The Mark: The Beast Rules The World
- The Hardback Cover
- Author: Tim LaHaye and Jerry B. Jenkins
- Cover artist: Julie Chen
- Language: English
- Series: Left Behind Series
- Genre: Christian novel Speculative Fiction Post-apocalyptic fiction
- Publisher: Tyndale House Publishers
- Publication date: November 2000 (Hardback) August 2001 (Paperback)
- Publication place: United States
- Media type: Print (Hardback, Paperback, Audiobook)
- Pages: 400 pages (hardcover) 380 pages (paperback)
- ISBN: 0-8423-3225-1 (hardback edition) ISBN 0-8423-3228-6(paperback edition)
- OCLC: 183443889
- Dewey Decimal: 813/.54 21
- LC Class: PS3562.A315 M3 2000
- Preceded by: The Indwelling
- Followed by: Desecration

= The Mark (novel) =

Eighth book in the Left Behind series

The Mark: The Beast Rules the World is the eighth book in the Left Behind series. It was published in November 2000 by Tyndale House. It was on The New York Times Best Seller list for 32 weeks. It takes place 42 months into the Tribulation and 3–25 days into the Great Tribulation.

== Plot summary ==
His Excellency Global Community Potentate Nicolae Carpathia has been resurrected and indwelt by Satan himself. He plans to remodel his offices and add two floors to his palace, including a glass ceiling.

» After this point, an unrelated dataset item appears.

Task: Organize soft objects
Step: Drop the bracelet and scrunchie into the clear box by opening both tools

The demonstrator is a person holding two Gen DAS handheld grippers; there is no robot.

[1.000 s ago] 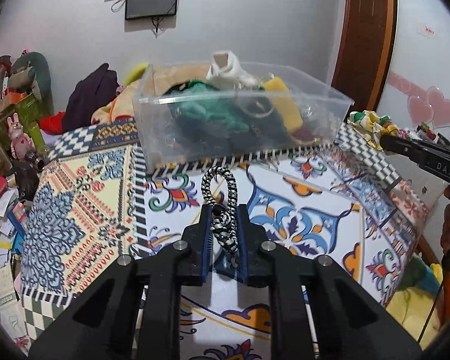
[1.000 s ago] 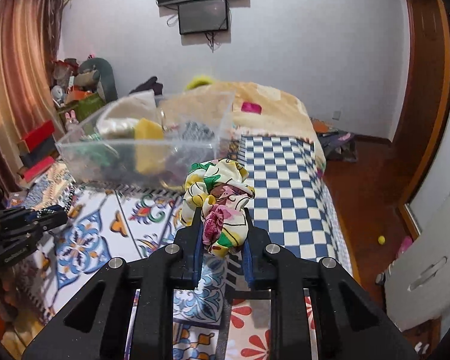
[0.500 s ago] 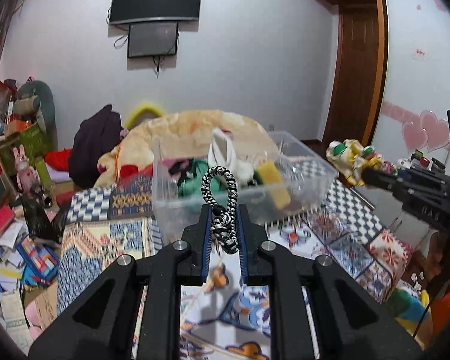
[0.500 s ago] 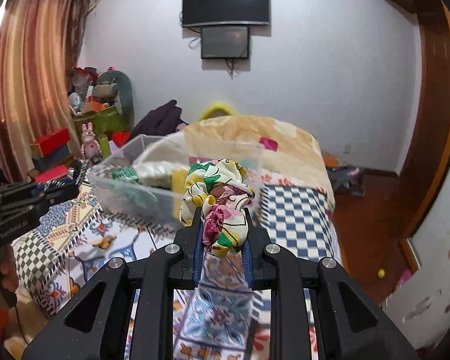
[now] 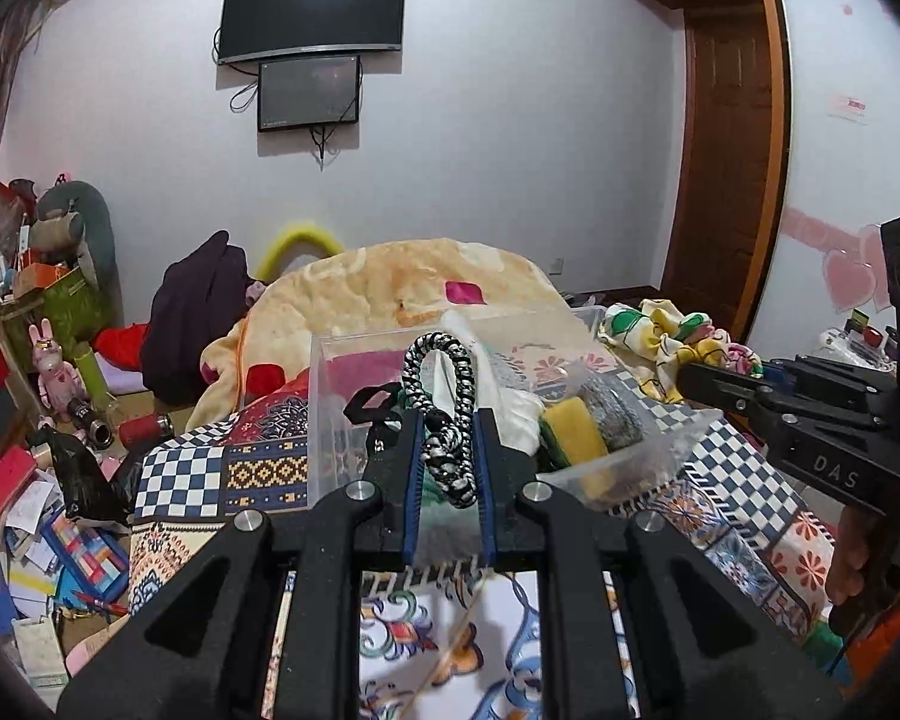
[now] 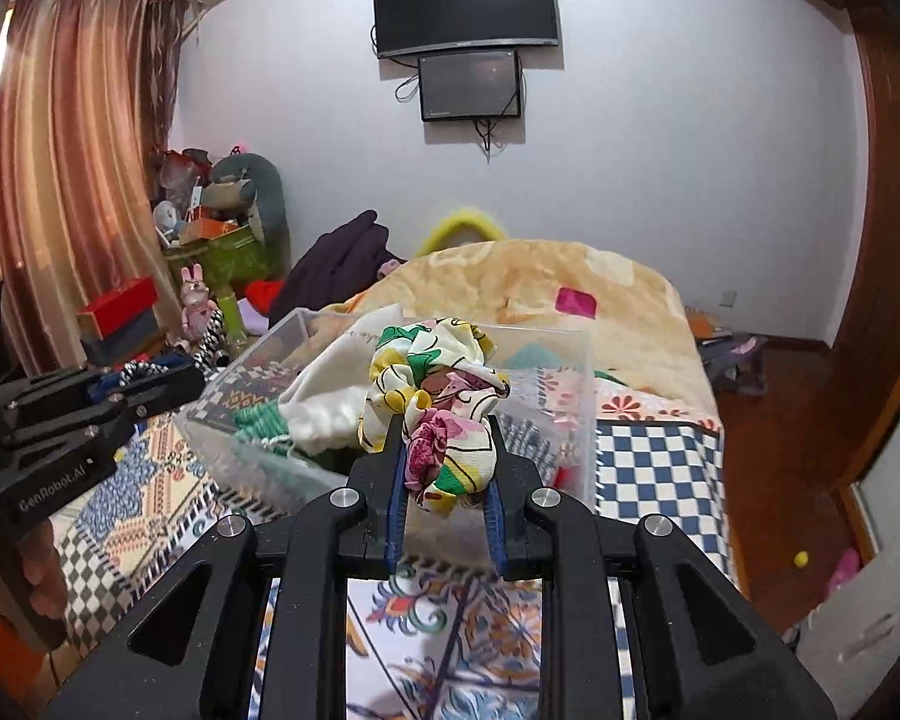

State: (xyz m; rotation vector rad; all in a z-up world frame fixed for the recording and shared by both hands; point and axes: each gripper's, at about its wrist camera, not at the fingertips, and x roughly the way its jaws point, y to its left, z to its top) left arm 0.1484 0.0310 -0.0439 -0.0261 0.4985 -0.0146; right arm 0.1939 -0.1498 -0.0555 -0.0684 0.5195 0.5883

He also demands that the people of the Global Community (GC) worship him. Statues of himself are erected for worship. He introduces Viv Ivins to the senior staff and tells them of the loyalty mark program. The Antichrist declares that every single person on earth must receive his mark of loyalty and worship his image or lose their head to the loyalty enforcement facilitator. David Hassid finally finds out that his fiancée Annie Christopher has been killed by lightning called down by GC Supreme Commander and False Prophet Leon Fortunato. David passes out in the heat after the "funeral" while looking for Annie. He awakes to find himself tended by Hannah Palemoon, a nurse and a believer. She is added to their ranks and helps to plan their escape before the mark.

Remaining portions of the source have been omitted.